夜明けの曳航

銀行総合職一期生、外交官配偶者等を経て大学の法学教員(ニューヨーク州弁護士でもある)に。古都の暮らしをエンジョイ中。

学会発表デビュー

2006年12月08日 | profession
この週末のジェンダー法学会で初めて学会発表というものを経験した。

テーマは「英米法におけるUndue InfluenceおよびUnconscionabilityの概念とジェンダー・バイアス」。
夫の債務について妻が保証したり担保提供したりする取引は、英米法において"sexually transmitted debt"としてequity上の契約取消原因であるUndue Influence(英国)、Unconscionability(オーストラリア、カナダなど)によって、一定の要件を満たせば取り消しうるという判例法理がある。
1994年のO'Brien判決がリーディング・ケースとされるが、その前提として、妻の夫への感情的・経済的依存関係を認定しているため、その問題から派生するフェミニズム法学の根源的なジレンマ(結果として弱い立場の女性が救済されるのは歓迎だが、女性=夫との関係で弱者と定義するのはいかがなものか)について提起した。
来年施行予定の改正金融商品販売法で適合性の原則が私法上無効の原因として規定されたこともあり、これについての判例も蓄積していくと思われ、その際、他の条件は全て同じなのに女性ということで投資適格がないと判断する傾向が出てきた場合、日本法でも同じジレンマに直面するのではないかと結んだ。

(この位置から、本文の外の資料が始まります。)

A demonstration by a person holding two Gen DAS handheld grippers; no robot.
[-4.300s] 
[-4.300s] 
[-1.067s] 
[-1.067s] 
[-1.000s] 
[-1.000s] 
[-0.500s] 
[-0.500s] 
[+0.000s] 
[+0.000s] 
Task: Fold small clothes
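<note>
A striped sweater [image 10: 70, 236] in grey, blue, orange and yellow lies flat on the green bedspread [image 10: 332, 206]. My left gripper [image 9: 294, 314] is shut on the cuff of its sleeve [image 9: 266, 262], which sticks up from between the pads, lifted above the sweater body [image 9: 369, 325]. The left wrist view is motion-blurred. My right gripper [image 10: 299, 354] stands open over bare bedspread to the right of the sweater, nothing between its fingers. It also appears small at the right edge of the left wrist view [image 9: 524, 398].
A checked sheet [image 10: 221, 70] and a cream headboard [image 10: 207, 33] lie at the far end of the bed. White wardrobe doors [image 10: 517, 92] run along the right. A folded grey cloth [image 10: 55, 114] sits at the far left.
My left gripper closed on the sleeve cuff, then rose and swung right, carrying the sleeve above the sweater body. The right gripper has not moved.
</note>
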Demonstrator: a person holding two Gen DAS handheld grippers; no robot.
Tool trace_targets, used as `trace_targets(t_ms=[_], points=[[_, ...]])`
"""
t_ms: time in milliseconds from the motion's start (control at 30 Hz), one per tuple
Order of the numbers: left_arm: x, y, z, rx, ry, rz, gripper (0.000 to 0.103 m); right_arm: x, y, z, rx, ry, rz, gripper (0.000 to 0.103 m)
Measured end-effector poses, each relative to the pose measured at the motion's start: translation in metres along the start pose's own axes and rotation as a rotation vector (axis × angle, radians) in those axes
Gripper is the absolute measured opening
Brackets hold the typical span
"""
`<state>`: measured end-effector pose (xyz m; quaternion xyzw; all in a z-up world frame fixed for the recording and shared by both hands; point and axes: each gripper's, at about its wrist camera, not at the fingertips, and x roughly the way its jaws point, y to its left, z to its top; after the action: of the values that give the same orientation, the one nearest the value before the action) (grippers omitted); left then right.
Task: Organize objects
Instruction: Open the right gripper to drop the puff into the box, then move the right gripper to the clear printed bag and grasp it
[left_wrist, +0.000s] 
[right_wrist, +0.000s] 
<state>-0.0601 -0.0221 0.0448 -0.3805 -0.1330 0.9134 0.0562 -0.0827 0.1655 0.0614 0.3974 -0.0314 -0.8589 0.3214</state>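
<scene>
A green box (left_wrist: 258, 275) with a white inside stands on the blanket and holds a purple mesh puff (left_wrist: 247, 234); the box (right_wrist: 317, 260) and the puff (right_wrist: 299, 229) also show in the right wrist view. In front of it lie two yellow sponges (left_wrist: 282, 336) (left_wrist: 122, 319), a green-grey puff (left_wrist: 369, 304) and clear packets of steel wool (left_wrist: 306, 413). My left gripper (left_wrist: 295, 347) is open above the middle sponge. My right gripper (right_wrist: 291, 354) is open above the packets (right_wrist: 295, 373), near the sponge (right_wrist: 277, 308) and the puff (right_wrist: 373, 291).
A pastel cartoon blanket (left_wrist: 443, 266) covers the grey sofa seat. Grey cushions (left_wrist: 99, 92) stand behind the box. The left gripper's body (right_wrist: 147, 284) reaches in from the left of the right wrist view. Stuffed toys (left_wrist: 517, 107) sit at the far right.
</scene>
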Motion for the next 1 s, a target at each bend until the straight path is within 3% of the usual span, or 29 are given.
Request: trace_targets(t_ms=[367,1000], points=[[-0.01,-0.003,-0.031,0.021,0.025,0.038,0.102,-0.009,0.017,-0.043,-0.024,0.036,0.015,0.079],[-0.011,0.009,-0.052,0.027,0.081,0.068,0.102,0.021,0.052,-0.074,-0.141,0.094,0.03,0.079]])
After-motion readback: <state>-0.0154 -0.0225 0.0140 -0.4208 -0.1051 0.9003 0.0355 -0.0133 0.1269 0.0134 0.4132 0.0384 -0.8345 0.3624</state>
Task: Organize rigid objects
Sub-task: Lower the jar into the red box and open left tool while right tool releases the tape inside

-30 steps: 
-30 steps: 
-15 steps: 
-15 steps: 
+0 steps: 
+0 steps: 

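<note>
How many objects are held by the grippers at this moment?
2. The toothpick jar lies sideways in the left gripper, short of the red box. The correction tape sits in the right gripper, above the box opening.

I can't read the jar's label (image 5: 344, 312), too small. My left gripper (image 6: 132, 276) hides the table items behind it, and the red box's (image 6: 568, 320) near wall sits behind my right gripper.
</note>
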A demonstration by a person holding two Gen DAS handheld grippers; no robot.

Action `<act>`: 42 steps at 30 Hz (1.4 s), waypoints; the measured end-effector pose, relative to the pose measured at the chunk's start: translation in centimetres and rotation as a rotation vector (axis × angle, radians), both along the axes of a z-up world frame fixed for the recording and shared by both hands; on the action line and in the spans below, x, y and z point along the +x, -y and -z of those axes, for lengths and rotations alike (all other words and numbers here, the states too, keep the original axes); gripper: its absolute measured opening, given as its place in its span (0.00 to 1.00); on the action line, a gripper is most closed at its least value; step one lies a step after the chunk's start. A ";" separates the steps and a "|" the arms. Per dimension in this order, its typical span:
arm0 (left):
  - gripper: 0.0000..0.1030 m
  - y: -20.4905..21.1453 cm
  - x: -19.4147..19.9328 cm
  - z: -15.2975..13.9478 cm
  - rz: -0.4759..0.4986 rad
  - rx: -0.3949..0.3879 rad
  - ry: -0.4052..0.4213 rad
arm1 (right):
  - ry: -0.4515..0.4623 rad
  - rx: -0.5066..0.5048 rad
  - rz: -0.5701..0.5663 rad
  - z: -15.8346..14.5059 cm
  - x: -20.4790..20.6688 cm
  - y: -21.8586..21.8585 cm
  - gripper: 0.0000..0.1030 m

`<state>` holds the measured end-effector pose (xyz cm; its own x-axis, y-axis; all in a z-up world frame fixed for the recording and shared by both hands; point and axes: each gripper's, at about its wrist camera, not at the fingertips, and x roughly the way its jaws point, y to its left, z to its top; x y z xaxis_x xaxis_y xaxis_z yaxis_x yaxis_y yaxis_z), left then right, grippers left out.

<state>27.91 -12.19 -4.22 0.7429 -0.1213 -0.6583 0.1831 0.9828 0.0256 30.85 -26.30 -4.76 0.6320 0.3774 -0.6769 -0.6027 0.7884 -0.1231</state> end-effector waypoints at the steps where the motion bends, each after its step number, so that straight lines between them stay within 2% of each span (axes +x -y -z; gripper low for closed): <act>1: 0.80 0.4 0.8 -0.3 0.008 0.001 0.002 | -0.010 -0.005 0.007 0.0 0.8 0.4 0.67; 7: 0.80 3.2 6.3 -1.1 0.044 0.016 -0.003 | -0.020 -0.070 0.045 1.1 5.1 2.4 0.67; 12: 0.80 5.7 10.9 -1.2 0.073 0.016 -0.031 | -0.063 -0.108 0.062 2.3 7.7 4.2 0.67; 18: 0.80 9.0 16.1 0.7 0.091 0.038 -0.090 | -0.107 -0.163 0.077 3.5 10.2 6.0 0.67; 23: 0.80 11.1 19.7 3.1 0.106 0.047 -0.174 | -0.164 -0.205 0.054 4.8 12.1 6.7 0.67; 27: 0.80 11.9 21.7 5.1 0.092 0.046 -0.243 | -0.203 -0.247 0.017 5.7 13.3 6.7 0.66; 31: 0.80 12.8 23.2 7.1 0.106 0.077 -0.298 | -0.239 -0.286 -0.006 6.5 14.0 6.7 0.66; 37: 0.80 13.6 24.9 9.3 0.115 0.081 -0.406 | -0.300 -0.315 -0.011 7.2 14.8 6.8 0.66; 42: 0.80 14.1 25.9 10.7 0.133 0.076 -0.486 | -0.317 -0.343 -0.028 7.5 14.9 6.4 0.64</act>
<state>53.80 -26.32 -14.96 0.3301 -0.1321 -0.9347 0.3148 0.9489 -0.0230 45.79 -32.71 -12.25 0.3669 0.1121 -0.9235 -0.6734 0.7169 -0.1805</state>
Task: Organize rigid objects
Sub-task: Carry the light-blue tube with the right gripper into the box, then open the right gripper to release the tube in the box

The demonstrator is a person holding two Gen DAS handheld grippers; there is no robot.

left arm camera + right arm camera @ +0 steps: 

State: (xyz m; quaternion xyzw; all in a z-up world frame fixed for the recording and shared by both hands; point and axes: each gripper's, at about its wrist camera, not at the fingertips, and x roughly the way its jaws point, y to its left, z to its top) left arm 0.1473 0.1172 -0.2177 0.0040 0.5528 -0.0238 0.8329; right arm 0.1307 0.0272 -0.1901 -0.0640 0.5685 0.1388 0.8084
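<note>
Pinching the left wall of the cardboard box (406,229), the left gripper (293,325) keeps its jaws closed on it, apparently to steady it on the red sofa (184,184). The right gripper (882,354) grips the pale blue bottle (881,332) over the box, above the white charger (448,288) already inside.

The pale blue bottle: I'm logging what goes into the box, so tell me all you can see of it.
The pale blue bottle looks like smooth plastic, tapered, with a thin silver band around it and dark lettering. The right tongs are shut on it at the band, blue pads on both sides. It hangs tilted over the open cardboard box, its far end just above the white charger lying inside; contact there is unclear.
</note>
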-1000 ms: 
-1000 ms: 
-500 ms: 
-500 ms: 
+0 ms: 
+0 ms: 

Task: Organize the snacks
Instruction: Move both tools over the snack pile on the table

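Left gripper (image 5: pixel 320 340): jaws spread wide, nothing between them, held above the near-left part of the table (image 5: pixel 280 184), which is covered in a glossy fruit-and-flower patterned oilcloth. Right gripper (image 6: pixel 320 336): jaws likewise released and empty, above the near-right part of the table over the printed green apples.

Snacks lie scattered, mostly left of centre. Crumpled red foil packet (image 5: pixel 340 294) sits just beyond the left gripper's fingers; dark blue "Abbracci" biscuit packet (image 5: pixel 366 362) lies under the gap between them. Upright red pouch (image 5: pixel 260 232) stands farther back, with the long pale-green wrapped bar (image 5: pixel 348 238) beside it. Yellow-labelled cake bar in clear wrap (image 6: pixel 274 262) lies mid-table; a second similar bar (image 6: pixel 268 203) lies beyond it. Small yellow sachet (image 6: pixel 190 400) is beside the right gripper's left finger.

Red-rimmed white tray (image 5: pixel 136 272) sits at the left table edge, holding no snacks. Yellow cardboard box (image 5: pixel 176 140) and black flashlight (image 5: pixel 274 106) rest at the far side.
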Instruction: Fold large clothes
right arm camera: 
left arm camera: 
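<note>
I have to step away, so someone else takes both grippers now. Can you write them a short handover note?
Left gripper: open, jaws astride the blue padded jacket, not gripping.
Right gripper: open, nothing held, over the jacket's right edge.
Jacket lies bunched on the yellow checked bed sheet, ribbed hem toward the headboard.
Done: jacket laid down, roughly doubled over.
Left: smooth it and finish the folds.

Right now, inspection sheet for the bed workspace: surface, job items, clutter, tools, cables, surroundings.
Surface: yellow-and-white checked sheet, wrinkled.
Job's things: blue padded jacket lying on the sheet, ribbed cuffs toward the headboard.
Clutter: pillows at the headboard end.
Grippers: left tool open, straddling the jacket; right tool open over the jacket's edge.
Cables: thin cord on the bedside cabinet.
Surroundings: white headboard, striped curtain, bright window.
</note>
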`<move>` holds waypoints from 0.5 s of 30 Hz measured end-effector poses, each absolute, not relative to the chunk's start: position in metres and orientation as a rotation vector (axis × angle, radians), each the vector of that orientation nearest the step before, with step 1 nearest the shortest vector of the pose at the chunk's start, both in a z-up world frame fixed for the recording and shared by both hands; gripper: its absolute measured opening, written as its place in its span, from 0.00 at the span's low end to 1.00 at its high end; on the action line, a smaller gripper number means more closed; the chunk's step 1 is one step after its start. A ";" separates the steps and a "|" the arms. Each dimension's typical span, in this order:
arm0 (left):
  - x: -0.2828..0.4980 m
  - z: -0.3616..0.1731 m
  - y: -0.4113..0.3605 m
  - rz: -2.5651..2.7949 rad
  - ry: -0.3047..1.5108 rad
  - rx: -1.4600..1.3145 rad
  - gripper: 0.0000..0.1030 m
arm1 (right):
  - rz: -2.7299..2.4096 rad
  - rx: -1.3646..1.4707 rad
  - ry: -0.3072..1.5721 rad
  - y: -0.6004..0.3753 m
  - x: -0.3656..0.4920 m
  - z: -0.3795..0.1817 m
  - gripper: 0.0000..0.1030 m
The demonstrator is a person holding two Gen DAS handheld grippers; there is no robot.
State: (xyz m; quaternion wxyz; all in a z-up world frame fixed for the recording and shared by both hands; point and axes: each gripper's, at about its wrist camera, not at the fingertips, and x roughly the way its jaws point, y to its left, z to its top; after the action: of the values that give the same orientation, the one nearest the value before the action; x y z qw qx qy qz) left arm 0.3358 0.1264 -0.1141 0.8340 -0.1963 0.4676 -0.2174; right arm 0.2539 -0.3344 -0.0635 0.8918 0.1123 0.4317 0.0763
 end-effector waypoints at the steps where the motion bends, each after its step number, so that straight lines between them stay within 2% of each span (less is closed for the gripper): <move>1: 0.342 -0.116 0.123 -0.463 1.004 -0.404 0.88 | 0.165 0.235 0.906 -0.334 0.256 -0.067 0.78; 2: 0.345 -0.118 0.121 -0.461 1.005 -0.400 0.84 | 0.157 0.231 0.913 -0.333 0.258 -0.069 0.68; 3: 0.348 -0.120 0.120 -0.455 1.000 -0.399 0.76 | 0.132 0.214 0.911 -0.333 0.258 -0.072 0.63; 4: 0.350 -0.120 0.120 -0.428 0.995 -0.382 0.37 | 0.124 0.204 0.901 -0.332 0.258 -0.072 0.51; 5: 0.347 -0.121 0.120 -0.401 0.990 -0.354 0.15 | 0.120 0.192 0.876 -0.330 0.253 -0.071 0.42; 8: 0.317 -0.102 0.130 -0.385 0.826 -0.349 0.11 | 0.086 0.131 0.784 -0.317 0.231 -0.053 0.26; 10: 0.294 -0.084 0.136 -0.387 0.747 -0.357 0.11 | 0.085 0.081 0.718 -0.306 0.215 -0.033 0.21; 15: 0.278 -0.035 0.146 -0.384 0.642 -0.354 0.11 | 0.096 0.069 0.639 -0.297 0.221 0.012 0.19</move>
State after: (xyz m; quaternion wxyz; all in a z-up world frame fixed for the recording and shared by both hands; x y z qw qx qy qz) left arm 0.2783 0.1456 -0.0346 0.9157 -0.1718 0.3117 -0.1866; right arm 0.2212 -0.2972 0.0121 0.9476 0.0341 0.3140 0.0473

ジェンダー法は、公法、刑法、労働法、家族法の文脈で問題にされることが多く、私が専門にする財産法についてジェンダー問題が議論されることはあまりないので、そういう意味でも先鞭をつけられたと考えている。

自分で言うのもなんだが、会場からいろいろな質問・意見が出て、発表後もたくさんの研究者や実務家(とくに女性の弁護士)から「参考になりました」と声をかけられて、成功だったのではないかと思う。
会場が自宅の隣のお茶大だったこともあり、夫も聴講料を払って聞いてくれた。

それまではその準備で大変だったが、翌日は2学期の成績提出の締め切り。
採点自体はあらかた終わっていたが、採点基準を決めるために悩みぬいて結局徹夜してしまった。

ということで、またほとんど睡眠をとれない一週間であった。